Content starts

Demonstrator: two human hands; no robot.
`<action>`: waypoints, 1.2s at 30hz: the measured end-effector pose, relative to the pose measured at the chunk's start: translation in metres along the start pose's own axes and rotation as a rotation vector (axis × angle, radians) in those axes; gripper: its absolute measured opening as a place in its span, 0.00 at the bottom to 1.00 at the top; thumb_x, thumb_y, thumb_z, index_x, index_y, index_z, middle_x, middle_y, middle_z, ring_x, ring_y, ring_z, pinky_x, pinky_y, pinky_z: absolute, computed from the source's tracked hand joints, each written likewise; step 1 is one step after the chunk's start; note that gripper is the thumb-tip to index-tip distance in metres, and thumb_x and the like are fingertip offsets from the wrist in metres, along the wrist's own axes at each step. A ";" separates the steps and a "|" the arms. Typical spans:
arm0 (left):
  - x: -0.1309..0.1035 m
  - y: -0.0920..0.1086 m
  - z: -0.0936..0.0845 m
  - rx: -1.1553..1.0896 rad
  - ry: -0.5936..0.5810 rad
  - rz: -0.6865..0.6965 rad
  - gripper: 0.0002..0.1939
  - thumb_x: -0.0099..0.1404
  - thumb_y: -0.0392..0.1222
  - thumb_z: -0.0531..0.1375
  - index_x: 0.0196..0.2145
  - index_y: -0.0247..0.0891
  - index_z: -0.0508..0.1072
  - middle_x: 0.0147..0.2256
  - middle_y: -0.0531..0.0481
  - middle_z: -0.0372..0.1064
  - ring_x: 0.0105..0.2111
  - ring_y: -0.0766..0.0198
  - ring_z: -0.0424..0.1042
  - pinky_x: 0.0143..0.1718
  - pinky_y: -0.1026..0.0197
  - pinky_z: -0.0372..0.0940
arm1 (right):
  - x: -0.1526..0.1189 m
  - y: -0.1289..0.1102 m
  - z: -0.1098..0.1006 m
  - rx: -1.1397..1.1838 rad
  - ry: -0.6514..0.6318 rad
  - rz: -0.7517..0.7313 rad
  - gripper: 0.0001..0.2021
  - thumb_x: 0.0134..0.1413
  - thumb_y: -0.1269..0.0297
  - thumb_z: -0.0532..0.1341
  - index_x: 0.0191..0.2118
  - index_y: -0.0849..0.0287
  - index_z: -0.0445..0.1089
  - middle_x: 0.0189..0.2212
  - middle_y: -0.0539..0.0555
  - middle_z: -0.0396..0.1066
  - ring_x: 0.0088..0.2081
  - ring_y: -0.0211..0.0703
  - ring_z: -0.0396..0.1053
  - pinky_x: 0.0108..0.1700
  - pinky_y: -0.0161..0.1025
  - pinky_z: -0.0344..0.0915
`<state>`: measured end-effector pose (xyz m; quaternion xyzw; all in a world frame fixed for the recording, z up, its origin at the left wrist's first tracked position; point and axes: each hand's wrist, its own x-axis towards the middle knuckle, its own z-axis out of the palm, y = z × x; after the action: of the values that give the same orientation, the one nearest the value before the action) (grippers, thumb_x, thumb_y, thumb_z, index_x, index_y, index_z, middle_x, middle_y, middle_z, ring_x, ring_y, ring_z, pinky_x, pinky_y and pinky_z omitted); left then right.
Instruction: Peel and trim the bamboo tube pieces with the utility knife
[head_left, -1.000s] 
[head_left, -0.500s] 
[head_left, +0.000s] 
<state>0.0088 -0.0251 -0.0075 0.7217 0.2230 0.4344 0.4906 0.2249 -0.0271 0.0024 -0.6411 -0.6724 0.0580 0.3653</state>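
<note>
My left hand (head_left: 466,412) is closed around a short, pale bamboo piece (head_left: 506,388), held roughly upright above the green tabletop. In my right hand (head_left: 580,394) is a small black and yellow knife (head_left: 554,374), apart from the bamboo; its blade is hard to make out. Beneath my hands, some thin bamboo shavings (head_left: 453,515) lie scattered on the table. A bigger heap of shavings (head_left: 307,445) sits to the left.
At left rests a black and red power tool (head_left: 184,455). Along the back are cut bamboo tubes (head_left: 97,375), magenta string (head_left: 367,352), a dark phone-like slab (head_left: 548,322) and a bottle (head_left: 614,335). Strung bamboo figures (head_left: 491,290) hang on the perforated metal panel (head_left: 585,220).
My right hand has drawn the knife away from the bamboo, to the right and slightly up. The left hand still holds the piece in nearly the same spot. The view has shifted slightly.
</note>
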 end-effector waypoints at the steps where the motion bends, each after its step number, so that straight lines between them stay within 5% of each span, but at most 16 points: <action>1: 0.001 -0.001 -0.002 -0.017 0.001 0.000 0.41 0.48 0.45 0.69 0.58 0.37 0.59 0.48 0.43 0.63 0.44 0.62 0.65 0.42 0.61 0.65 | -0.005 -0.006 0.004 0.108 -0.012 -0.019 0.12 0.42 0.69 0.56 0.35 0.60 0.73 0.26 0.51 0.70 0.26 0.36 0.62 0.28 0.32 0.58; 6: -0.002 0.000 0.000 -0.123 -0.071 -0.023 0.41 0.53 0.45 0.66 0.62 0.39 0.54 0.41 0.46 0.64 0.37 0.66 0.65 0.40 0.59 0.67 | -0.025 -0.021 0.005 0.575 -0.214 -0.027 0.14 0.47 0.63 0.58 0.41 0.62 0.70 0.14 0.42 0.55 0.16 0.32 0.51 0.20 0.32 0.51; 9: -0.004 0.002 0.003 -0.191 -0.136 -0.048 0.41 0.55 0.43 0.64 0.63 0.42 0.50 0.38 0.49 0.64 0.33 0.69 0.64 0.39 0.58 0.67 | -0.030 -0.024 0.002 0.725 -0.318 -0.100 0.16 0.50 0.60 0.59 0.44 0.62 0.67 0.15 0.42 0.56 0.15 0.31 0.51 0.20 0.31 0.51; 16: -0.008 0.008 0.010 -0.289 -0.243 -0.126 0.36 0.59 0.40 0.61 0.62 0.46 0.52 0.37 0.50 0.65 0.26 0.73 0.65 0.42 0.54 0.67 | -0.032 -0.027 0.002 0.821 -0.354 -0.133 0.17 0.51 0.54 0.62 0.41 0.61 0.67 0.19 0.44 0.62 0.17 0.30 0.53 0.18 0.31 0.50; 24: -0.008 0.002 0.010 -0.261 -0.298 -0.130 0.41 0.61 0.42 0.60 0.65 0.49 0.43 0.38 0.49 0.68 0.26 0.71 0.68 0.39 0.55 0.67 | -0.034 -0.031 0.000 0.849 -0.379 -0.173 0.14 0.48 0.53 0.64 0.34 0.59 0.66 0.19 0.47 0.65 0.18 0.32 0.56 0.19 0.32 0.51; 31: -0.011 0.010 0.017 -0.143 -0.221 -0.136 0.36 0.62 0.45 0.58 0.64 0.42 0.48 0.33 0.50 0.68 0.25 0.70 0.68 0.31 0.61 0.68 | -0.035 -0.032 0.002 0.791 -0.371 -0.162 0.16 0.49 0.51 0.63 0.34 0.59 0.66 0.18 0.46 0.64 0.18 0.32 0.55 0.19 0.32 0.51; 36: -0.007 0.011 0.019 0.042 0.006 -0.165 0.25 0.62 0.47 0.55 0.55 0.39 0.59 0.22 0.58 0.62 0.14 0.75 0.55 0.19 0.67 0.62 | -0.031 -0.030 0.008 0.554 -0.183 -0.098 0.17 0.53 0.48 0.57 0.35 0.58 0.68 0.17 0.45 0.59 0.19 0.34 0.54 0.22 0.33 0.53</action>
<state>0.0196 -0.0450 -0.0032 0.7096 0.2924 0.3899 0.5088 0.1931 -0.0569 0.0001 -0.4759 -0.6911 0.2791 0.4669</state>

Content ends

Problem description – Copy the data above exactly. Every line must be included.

Exercise answer –
Demonstrator: two human hands; no robot.
`<action>`: waypoints, 1.2s at 30hz: the measured end-effector pose, relative to the pose measured at the chunk's start: translation in metres along the start pose's own axes and rotation as a rotation vector (axis × angle, radians) in those axes; gripper: its absolute measured opening as a place in its span, 0.00 at the bottom to 1.00 at the top; thumb_x, thumb_y, thumb_z, index_x, index_y, index_z, middle_x, middle_y, middle_z, ring_x, ring_y, ring_z, pinky_x, pinky_y, pinky_z: absolute, computed from the source's tracked hand joints, each written likewise; step 1 is one step after the chunk's start; note that gripper is the thumb-tip to index-tip distance in metres, and thumb_x and the like are fingertip offsets from the wrist in metres, along the wrist's own axes at each step. A ";" separates the steps and a "|" the arms. Typical spans:
arm0 (left):
  - x: -0.1309..0.1035 m
  - y: -0.0920..0.1086 m
  - z: -0.0936..0.0845 m
  - rx: -1.1553..1.0896 rad
  - ry: -0.5936..0.5810 rad
  - rz: -0.6865..0.6965 rad
  - gripper: 0.0002..0.1939
  - thumb_x: -0.0099..0.1404
  - thumb_y: -0.0392..0.1222
  - thumb_z: -0.0531..0.1375
  - index_x: 0.0196..0.2145
  - index_y: -0.0247..0.0891
  - index_z: -0.0508..0.1072
  - middle_x: 0.0147..0.2256
  - middle_y: -0.0531..0.0481
  - middle_z: -0.0372..0.1064
  - ring_x: 0.0105..0.2111
  - ring_y: -0.0766..0.0198
  - ring_z: -0.0424..0.1042
  - pinky_x: 0.0143..0.1718
  - pinky_y: -0.1026..0.0197
  - pinky_z: -0.0372..0.0940
arm1 (right):
  - x: -0.1526..0.1189 m
  - y: -0.1289..0.1102 m
  - z: -0.1098..0.1006 m
  - rx: -1.1397..1.1838 rad
  - ry: -0.6514..0.6318 rad
  - rz: -0.7517..0.7313 rad
  - gripper: 0.0001..0.2021
  - thumb_x: 0.0134..0.1413
  - thumb_y: -0.1269..0.0297
  - thumb_z: -0.0532..0.1341
  - index_x: 0.0191..0.2118
  - index_y: -0.0849..0.0287
  - index_z: -0.0445..0.1089
  - middle_x: 0.0189..0.2212
  - middle_y: -0.0539..0.0555
  - middle_z: -0.0396..0.1066
  - ring_x: 0.0088..0.2081
  - ring_y: -0.0211..0.0703
  - ring_z: -0.0396..0.1053
  - pinky_x: 0.0108..0.1700
  - pinky_y: -0.0161..0.1025
  - pinky_z: -0.0344..0.0915
`<state>`: measured end-effector pose (xyz m; quaternion xyzw; all in a world frame fixed for the recording, z up, its origin at the left wrist's first tracked position; point and axes: each hand's wrist, its own x-axis towards the middle knuckle, its own z-axis out of the palm, y = z × x; after the action: of the values that give the same orientation, the one nearest the value before the action) (grippers, thumb_x, thumb_y, thumb_z, index_x, index_y, index_z, middle_x, middle_y, middle_z, ring_x, ring_y, ring_z, pinky_x, pinky_y and pinky_z omitted); left then right.
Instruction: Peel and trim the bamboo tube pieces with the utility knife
[head_left, -1.000s] 
[head_left, -0.500s] 
[head_left, +0.000s] 
<state>0.0088 -0.0251 -0.0075 0.7217 0.2230 0.4344 0.4906 0.2249 -0.0271 0.0024 -0.6411 -0.6724 0.0580 0.3653</state>
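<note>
My left hand (head_left: 466,412) is closed around a short, pale bamboo piece (head_left: 506,388), held roughly upright above the green tabletop. In my right hand (head_left: 580,394) is a small black and yellow knife (head_left: 554,374), apart from the bamboo; its blade is hard to make out. Beneath my hands, some thin bamboo shavings (head_left: 453,515) lie scattered on the table. A bigger heap of shavings (head_left: 307,445) sits to the left.
At left rests a black and red power tool (head_left: 184,455). Along the back are cut bamboo tubes (head_left: 97,375), magenta string (head_left: 367,352), a dark phone-like slab (head_left: 548,322) and a bottle (head_left: 614,335). Strung bamboo figures (head_left: 491,290) hang on the perforated metal panel (head_left: 585,220).
My right hand has drawn the knife away from the bamboo, to the right and slightly up. The left hand still holds the piece in nearly the same spot. The view has shifted slightly.
</note>
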 end-effector waypoints at the steps where the motion bends, each after its step number, so that straight lines between them stay within 5% of each span, but at most 16 points: <action>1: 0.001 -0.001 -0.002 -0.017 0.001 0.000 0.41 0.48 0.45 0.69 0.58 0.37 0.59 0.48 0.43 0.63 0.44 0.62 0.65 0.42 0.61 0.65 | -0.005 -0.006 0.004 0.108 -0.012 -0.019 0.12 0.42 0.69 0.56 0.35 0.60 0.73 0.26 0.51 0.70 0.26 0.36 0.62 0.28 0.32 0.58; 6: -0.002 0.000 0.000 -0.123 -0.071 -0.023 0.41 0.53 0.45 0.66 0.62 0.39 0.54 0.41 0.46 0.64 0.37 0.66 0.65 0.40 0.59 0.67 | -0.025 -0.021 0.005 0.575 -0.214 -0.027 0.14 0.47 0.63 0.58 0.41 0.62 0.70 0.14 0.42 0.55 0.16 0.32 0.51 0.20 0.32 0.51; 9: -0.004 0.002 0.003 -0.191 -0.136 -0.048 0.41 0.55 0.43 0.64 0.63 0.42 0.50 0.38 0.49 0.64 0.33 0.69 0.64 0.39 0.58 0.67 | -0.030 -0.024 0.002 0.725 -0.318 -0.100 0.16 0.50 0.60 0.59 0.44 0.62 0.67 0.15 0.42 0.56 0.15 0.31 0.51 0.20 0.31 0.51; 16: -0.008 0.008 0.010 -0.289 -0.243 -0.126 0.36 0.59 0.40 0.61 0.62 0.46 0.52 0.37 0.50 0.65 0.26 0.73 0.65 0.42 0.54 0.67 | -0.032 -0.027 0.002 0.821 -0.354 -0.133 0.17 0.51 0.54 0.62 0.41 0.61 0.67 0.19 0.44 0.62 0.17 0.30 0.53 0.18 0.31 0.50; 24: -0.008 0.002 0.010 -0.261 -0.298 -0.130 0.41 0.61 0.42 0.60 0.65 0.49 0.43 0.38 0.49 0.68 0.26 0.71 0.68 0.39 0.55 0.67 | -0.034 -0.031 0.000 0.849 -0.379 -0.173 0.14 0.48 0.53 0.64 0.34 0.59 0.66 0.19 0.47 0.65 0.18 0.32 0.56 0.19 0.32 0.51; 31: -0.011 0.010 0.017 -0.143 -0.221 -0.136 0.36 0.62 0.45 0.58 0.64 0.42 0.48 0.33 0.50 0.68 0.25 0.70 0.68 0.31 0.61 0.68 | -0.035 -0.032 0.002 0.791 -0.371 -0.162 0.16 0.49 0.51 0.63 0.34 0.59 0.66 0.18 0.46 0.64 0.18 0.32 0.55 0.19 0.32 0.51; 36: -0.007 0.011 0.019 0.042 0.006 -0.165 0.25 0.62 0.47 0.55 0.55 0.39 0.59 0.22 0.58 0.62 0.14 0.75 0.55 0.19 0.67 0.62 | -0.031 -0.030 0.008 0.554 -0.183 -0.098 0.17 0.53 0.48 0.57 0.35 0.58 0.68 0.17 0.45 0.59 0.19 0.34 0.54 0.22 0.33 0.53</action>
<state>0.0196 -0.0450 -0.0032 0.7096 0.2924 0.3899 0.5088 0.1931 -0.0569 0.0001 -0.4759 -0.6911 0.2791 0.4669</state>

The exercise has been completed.